Certo, c’era stata l’intervista di Enrico Berlinguer a Giampaolo Pansa, nel giugno del 1976. Quella in cui il segretario del Pci diceva di sentirsi «più sicuro stando di qua», nel Patto atlantico. Il messaggio, però, non era passato ai piani inferiori. Come se le «masse» avessero colto l’ambiguità e capito che quello era un tentativo per rassicurare i lettori moderati del Corriere della Sera, mentre il Partito comunista italiano continuava a ricevere soldi da Mosca. Un lustro dopo, i movimenti pacifisti avrebbero organizzato manifestazioni imponenti contro l’installazione degli “euromissili” Cruise nella base Nato di Comiso, confortati dalla presenza di parlamentari e amministratori del Pci.
Il vero cambiamento nell’immaginario della sinistra, o almeno di buona parte di essa, arriva con le responsabilità di governo. Nel 1991 muore il Pci e nasce il Pds, nel 1996 l’Ulivo di Romano Prodi vince le elezioni e va al governo. Con Bill Clinton, alla Casa Bianca dal 1993 al 2001, e Tony Blair, a Downing Street dal 1997 al 2007, nasce il sogno dell’Ulivo Mondiale, a guida americana. Nel 2007 il Pds, già divenuto Ds, si fonde con la Margherita e dà vita al Partito democratico, filo-americano anche nel nome. Gli Stati Uniti sono JFK, la Beat Generation e Woodstock, l’Unità di Walter Veltroni distribuisce le videocassette dei film di Hollywood: Fronte del porto, Easy Rider, Il Laureato, Soldato Blu, Platoon. La colonna sonora la suona Bruce Springsteen, che prende il posto di Bob Dylan: pace sì, ma Born in the Usa. Perfetto per chi è cresciuto e ha capito che senza un rapporto stretto con Washington a Roma non si governa. La prova d’amore è il governo di Massimo D’Alema, che fa partecipare l’Italia al bombardamento dell’ex Jugoslavia sotto la bandiera della Nato e senza mandato Onu.

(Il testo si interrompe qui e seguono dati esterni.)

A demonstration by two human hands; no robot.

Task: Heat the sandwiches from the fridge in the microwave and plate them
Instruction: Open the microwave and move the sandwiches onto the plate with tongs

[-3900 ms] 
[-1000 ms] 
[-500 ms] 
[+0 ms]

Dura, tra alti bassi, finché al di là dell’oceano gli operai impoveriti non abbandonano il Partito democratico e alla Casa Bianca arriva uno che vede la Nato come un servizio che gli Stati Uniti prestano agli europei, i quali debbono pagare per averlo. Agli orfani italiani non resta che aprire i cassetti e spolverare gli slogan delle vecchie mobilitazioni: Pace, America fascista e capitalismo imperialista. Perfetti per una segretaria del Pd che pare uscita da Ecce Bombo. Ma se un tempo a essere vuote erano solo le urne, oggi lo sono anche le piazze, e la mobilitazione si riduce a uno stato d’animo o poco più.